• [Exercise]
The line containing "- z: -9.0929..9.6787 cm" marks the start, and the last line of the records below marks the end. Print that run exactly and nothing else.

*** Listed entries ***

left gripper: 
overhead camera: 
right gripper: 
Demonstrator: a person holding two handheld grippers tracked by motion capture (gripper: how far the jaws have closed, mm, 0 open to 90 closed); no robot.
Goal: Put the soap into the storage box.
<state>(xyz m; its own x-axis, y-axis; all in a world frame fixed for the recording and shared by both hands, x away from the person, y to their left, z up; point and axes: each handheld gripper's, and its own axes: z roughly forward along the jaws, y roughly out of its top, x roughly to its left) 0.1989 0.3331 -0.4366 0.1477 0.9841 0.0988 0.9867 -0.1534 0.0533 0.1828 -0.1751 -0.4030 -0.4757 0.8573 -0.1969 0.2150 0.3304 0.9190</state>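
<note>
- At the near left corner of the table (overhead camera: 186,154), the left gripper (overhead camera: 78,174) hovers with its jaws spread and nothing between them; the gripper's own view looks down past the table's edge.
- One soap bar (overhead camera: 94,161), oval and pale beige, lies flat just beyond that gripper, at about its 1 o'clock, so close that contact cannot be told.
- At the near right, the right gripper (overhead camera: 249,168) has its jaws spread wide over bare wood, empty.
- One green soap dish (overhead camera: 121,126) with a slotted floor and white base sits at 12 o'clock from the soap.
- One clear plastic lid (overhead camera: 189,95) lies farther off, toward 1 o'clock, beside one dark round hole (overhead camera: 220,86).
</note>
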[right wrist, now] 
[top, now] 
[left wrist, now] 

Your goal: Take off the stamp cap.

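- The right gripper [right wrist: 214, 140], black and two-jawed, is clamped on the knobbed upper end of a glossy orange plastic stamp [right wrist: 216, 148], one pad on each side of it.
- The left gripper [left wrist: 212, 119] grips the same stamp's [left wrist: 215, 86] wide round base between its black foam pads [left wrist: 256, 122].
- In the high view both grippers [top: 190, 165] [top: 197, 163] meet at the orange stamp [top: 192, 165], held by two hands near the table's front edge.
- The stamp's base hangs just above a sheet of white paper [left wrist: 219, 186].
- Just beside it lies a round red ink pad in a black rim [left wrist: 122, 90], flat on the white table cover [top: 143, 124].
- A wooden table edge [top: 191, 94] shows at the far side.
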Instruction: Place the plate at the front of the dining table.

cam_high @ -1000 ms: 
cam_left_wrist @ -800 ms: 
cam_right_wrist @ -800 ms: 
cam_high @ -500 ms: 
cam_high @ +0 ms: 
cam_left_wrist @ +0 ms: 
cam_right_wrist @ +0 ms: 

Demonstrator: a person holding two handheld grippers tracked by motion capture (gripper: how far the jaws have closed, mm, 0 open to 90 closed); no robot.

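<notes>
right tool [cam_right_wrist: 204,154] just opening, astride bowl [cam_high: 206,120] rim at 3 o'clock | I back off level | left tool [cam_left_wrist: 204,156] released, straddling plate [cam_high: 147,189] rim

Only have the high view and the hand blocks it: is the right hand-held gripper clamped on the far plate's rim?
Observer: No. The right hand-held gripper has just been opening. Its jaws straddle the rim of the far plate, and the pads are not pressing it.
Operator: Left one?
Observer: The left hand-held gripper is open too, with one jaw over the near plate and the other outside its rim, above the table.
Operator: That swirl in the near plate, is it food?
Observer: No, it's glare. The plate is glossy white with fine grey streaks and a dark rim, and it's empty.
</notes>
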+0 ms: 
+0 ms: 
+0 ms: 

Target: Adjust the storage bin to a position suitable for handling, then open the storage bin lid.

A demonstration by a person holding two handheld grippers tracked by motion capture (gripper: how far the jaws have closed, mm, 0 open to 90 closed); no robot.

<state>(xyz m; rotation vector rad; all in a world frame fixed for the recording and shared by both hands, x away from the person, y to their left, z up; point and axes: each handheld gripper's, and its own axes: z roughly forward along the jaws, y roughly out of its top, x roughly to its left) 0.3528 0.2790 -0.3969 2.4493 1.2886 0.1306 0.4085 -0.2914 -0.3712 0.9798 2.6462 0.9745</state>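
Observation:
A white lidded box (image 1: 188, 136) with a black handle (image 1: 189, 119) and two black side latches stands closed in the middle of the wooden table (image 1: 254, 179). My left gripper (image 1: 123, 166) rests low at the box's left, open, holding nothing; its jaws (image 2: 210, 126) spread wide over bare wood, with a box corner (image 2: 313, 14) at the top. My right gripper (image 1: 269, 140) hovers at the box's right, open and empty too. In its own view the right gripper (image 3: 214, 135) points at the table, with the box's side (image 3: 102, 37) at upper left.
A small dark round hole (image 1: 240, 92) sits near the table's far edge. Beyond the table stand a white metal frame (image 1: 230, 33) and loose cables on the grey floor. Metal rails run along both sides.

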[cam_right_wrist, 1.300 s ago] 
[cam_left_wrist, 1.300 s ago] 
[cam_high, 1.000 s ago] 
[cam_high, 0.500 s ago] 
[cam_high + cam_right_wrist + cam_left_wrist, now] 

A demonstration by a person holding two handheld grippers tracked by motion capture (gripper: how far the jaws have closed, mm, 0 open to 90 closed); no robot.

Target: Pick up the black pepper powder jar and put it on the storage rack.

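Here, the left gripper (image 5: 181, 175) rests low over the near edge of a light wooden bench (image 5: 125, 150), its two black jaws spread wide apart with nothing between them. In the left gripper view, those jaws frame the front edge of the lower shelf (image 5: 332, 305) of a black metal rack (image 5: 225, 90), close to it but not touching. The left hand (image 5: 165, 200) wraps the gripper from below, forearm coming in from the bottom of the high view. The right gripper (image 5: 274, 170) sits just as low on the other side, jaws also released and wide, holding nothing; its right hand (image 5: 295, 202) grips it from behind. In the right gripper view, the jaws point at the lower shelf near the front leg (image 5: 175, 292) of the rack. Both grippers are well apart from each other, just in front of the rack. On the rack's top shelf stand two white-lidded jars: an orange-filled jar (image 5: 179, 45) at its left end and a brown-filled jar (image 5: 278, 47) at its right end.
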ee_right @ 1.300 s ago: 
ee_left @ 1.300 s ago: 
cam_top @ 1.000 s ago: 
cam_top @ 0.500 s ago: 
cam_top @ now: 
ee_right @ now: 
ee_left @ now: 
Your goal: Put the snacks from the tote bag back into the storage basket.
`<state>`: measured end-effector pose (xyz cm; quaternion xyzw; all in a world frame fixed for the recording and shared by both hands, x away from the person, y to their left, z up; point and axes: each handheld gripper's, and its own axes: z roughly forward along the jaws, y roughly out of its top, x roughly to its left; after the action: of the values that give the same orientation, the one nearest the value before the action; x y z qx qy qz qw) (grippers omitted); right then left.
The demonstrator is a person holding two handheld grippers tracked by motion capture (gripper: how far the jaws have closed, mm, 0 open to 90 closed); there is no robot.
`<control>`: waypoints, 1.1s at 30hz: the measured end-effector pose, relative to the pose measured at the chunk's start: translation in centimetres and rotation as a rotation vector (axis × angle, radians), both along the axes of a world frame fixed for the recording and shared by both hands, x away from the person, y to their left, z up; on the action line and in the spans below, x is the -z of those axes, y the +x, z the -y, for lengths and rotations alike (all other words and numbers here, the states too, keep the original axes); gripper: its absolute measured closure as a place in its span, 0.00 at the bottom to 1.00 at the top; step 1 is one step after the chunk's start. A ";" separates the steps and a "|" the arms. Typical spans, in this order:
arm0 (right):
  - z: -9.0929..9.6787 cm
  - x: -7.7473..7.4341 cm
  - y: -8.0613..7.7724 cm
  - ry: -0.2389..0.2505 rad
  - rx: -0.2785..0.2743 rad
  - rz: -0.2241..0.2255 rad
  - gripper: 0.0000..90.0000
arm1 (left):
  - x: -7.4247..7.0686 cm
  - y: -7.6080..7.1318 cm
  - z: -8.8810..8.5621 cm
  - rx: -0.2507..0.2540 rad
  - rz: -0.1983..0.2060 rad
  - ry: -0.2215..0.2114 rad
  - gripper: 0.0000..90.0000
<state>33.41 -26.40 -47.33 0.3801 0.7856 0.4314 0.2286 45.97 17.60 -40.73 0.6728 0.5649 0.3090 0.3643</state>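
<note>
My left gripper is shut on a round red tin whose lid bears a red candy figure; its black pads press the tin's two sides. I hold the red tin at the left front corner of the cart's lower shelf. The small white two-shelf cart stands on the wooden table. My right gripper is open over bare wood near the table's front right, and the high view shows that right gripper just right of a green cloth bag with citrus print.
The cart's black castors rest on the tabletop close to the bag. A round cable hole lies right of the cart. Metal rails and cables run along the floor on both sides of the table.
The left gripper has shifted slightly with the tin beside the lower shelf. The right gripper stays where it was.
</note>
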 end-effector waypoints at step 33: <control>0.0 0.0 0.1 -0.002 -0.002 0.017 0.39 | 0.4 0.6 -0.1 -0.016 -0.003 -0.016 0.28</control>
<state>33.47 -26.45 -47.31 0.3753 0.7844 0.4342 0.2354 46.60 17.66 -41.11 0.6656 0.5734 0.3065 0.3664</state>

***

• [Written reply]
  - z: -9.0929..9.6787 cm
  - x: -7.7473..7.4341 cm
  - y: -8.0613..7.7724 cm
  - ry: -0.2389..0.2505 rad
  - rx: -0.2785..0.2743 rad
  - rz: -0.2241..0.2255 rad
  - gripper: 0.0000..90.0000
arm1 (left):
  - x: -7.4247..7.0686 cm
  - y: -7.6080..7.1318 cm
  - z: -8.8810..8.5621 cm
  - rx: -0.2507..0.2540 rad
  - rz: -0.1983..0.2060 rad
  - ry: -0.2215..0.2114 rad
  - gripper: 0.0000..90.0000
<state>33.41 -26.40 -47.33 0.3801 0.7856 0.4314 0.2286 45.97 17.60 -40.73 0.6728 0.5649 0.3090 0.3643</state>
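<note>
My left gripper is shut on a round red tin whose lid bears a red candy figure; its black pads press the tin's two sides. I hold the red tin at the left front corner of the cart's lower shelf. The small white two-shelf cart stands on the wooden table. My right gripper is open over bare wood near the table's front right, and the high view shows that right gripper just right of a green cloth bag with citrus print.
The cart's black castors rest on the tabletop close to the bag. A round cable hole lies right of the cart. Metal rails and cables run along the floor on both sides of the table.
The left gripper has shifted slightly with the tin beside the lower shelf. The right gripper stays where it was.
</note>
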 end-effector waypoints at step 33: <control>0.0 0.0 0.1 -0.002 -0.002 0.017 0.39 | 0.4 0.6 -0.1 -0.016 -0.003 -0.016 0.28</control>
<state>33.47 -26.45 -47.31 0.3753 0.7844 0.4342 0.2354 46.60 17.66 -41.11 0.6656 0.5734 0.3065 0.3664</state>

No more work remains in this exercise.